* **WHAT IS BEING ASKED**
From the data below, set down exactly the lines between the one holding "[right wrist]" and the one holding "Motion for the", inclusive, and no others.

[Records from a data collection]
━━━━━━━━

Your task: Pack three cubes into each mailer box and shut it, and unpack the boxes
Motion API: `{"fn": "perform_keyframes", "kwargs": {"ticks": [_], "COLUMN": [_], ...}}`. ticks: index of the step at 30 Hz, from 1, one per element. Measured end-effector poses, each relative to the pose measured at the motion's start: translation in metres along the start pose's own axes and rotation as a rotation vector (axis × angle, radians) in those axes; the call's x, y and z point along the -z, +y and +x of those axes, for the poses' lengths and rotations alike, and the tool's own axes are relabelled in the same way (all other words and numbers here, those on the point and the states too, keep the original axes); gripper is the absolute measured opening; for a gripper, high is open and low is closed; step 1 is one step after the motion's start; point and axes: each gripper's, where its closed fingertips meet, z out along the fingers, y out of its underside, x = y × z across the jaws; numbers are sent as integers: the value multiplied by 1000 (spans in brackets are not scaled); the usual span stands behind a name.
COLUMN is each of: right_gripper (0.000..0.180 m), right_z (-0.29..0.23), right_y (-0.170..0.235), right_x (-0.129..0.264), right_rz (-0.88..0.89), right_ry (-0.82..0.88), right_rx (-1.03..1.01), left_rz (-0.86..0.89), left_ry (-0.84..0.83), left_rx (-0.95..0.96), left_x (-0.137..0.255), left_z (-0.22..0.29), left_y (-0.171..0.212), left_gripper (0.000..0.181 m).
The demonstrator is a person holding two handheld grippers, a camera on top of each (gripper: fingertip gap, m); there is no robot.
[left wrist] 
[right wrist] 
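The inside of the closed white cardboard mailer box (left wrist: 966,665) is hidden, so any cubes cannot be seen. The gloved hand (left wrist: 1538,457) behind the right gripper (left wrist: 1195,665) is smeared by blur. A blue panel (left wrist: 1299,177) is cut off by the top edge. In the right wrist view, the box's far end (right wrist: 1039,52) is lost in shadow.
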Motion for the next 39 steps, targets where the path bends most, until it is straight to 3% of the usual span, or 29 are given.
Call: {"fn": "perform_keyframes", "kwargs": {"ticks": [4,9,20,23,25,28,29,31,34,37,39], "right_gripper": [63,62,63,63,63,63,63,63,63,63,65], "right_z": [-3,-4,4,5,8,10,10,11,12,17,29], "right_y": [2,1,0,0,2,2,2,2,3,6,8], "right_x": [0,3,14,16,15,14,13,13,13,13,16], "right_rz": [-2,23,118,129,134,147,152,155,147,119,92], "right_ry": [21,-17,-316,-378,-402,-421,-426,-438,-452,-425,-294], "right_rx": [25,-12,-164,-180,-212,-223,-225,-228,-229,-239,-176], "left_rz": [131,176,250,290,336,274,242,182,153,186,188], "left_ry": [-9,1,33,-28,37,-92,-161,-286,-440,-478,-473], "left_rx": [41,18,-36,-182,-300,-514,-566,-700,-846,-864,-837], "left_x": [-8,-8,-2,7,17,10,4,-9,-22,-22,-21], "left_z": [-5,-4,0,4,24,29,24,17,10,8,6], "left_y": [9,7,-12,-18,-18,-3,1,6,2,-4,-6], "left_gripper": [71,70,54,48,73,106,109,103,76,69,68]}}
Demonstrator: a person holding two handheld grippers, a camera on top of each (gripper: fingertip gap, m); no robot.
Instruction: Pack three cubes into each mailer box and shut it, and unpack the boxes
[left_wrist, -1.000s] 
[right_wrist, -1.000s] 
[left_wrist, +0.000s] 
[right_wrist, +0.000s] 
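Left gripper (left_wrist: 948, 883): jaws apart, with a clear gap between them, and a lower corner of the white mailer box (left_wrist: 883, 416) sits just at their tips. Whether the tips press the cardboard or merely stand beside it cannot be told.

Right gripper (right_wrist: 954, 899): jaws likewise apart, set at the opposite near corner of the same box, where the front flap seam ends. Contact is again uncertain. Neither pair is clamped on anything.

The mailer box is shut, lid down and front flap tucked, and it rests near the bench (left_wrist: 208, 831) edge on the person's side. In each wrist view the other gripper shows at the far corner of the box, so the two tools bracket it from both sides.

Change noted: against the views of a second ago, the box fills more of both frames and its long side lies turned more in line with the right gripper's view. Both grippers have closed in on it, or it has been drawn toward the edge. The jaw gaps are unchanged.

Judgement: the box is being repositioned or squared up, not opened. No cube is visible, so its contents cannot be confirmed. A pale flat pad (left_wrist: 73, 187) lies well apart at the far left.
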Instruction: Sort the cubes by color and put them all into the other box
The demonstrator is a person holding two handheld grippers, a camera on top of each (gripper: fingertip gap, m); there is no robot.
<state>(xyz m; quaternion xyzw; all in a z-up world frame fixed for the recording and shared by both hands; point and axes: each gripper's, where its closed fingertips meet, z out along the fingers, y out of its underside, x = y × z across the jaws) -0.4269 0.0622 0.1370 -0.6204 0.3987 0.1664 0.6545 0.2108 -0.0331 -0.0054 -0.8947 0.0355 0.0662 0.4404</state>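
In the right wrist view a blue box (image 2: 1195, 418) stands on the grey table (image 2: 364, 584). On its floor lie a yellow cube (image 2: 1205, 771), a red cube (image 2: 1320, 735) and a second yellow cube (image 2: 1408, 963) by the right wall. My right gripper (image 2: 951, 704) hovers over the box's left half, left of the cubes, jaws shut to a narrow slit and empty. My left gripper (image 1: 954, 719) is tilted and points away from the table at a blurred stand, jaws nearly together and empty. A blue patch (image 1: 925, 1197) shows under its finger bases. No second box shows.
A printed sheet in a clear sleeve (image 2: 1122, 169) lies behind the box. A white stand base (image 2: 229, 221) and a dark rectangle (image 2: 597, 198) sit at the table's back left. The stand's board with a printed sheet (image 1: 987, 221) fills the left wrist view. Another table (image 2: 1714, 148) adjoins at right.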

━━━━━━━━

* **RESULT OF THIS EXERCISE**
[right wrist] 
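The inside of the closed white cardboard mailer box (left wrist: 966,665) is hidden, so any cubes cannot be seen. The gloved hand (left wrist: 1538,457) behind the right gripper (left wrist: 1195,665) is smeared by blur. A blue panel (left wrist: 1299,177) is cut off by the top edge. In the right wrist view, the box's far end (right wrist: 1039,52) is lost in shadow.
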Motion for the next 39 steps, targets where the path bends most, until it is straight to 3% of the usual span, or 29 are given.

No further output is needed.